When Laudato Si’ was published in 2015, many thought the kind of economic change the Pope was proposing would be simply impossible. The global economic system was too big to turn around. But our national and international response to COVID-19 shows that we can put the brakes on the economy and change direction on a dime, said University of St. Michael’s emeritus professor Dennis Patrick O’Hara.
“Perhaps such a collective and purposeful response could become a rehearsal for addressing Earth’s ecological challenges,” he said.
O’Hara wishes he saw more ambition in how Church leaders have responded to Laudato Si’.
“The contrast between the analyses and aspirations of the encyclical and the anemic responses and sclerotic leadership still too often seen shows that while the encyclical has had significant impact, the conversion it prescribes is far from realized,” O’Hara wrote in an e-mail.
"It is good for humanity and the world at large when we believers better recognize the ecological commitments which stem from our convictions."
“Respect for creation is part of Christian faith, not separate from it,” said Canadian Conference of Catholic Bishops spokesperson Lisa Gall in an e-mail. “(It is) at the heart of all sacramental theology, in addition to being a fundamental tenet in Catholic social doctrine. Laudato Si’, however, has given new impetus, fresh appreciation, a broader context and a contemporary emphasis to this teaching.”

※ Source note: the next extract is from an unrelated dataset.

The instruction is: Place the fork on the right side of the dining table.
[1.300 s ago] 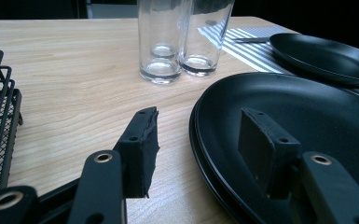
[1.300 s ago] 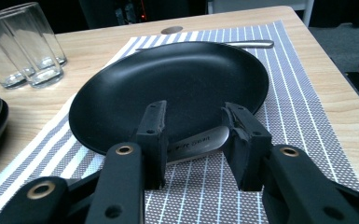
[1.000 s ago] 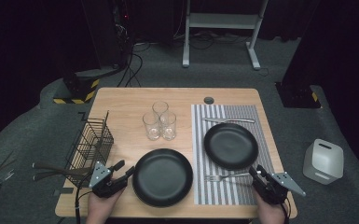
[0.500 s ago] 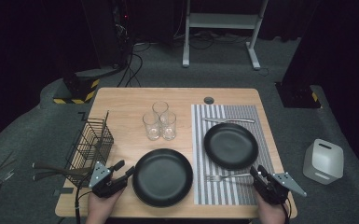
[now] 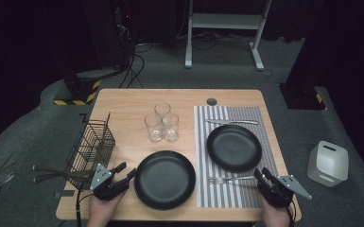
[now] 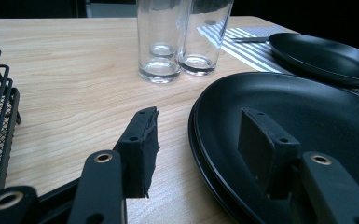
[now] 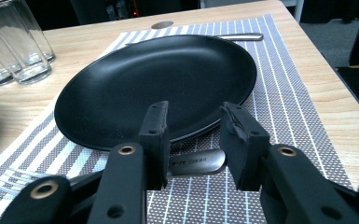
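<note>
Left gripper (image 5: pixel 125 173) sitting open astride the near plate's (image 5: pixel 165 179) left rim on the table (image 5: pixel 123 104), right gripper (image 7: pixel 193 135) hovering open around the fork (image 7: pixel 186 164) handle on the placemat (image 7: pixel 289 112), beside the far plate (image 7: pixel 158 84)

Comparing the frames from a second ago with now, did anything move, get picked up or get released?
No visible change. The left gripper keeps its jaws open across the rim of the near black plate. The right gripper stays with its jaws on either side of the fork handle on the striped mat. The far plate, glasses and wire basket lie as before.
</note>
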The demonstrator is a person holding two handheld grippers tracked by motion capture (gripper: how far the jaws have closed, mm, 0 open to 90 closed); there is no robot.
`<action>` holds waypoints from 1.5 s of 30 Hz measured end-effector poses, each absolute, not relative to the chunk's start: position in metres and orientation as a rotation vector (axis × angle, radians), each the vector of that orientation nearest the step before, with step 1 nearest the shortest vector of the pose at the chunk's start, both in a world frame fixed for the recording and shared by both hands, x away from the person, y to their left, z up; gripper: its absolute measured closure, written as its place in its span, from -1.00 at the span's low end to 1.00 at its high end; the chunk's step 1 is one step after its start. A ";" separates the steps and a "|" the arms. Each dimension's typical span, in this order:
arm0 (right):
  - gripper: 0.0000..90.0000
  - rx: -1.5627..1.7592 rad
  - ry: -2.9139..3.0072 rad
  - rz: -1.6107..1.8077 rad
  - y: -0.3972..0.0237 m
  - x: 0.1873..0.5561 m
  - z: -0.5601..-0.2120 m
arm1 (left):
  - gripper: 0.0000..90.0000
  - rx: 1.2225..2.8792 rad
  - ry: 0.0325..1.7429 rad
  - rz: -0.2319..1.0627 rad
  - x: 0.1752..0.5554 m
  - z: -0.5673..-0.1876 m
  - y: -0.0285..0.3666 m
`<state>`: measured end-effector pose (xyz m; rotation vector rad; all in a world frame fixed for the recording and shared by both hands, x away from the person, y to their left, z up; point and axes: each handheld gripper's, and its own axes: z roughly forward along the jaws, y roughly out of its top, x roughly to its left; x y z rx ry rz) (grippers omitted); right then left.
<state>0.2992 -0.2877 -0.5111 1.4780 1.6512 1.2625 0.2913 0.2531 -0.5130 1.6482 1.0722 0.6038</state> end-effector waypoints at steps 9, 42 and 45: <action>0.40 1.472 1.646 1.264 -0.289 0.299 -0.510 | 0.06 1.648 1.073 0.603 0.291 -0.513 0.253; 0.36 1.407 1.723 1.256 -0.267 0.302 -0.513 | 0.06 1.649 1.074 0.604 0.292 -0.513 0.253; 0.35 1.392 1.742 1.252 -0.262 0.303 -0.513 | 0.06 1.652 1.074 0.605 0.292 -0.514 0.253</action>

“It should be and will be a touchstone of Catholic life,” said Global Catholic Climate Movement – Canada co-ordinator Agnes Richard.
“We’re often called to a preferential treatment of the poor, but do people understand what that means? Do people understand that our lifestyle requires sacrifice right now? Significant sacrifice,” she said.

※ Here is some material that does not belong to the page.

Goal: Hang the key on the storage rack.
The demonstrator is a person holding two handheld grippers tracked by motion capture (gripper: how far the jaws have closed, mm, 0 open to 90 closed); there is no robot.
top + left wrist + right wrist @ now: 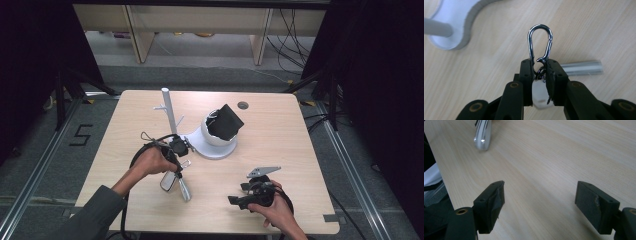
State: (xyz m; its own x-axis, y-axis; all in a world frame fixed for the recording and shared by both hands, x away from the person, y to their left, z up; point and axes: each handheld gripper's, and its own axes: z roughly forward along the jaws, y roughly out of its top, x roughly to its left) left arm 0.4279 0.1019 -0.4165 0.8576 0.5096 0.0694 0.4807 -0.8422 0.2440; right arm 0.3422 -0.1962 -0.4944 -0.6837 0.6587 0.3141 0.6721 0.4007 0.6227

The growth of the Global Catholic Climate Movement — more than 900 organizations worldwide — shows that Catholics are moved by Laudato Si’ and are looking for a way to incorporate it into their lives, she said.
“The dots have to be connected. People’s attention has to be drawn to this in a positive way — not in a way that piles the guilt on,” Richard said.

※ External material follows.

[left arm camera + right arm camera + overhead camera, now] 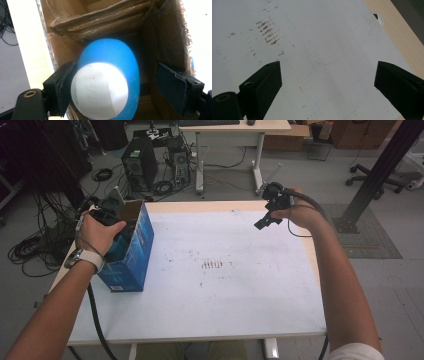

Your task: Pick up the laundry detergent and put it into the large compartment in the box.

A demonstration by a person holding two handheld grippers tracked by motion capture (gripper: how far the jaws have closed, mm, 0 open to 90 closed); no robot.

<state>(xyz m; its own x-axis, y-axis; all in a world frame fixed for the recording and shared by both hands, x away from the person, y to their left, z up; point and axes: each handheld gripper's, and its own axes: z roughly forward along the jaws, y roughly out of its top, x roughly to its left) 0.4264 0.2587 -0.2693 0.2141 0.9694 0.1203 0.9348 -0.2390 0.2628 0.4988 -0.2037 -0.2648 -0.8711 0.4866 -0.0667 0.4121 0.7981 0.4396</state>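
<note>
Here the left tongs reach down into an open blue box that stands at the left edge of the surface, toward its far corner. In the left gripper view the jaws stand spread inside the brown cardboard walls of the box, and a blue egg-shaped object with a white blunt end sits between them. The left jaw touches the object's side, while the right jaw stands clear of it with a gap between. Whether the object rests on the box floor cannot be told. In the high view the left hand covers most of these tongs above the box opening.

The right tongs hang above the far right part of the surface, held by the right hand. In the right gripper view their jaws are wide apart with nothing between them, above the white sheet that covers the surface. A patch of brown marks shows on that sheet, and a faint blue outline with rounded corners is drawn on it.
</note>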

Catholics who experience the joy of the Incarnation at Christmas, who mourn on Good Friday, who celebrate every Sunday, cannot fail to understand Pope Francis and Laudato Si’, said Sr. Margot Ritchie of the Sisters of St. Joseph.
“What’s more Christian than the Incarnation?” she asked. “What other spiritual tradition holds so closely to the fact that God takes flesh, takes body, becomes human, becomes material? To me, that has nothing to do with pantheism. It actually has to do with taking the world more seriously.”
Five years on, Laudato Si’continues to resonate around the world.
“Encyclicals are supposed to have a long shelf life,” said the theologian Salkeld. “I expect this one will because it articulates a Christian vision on a question that will be pressing for the rest of our lives and beyond.”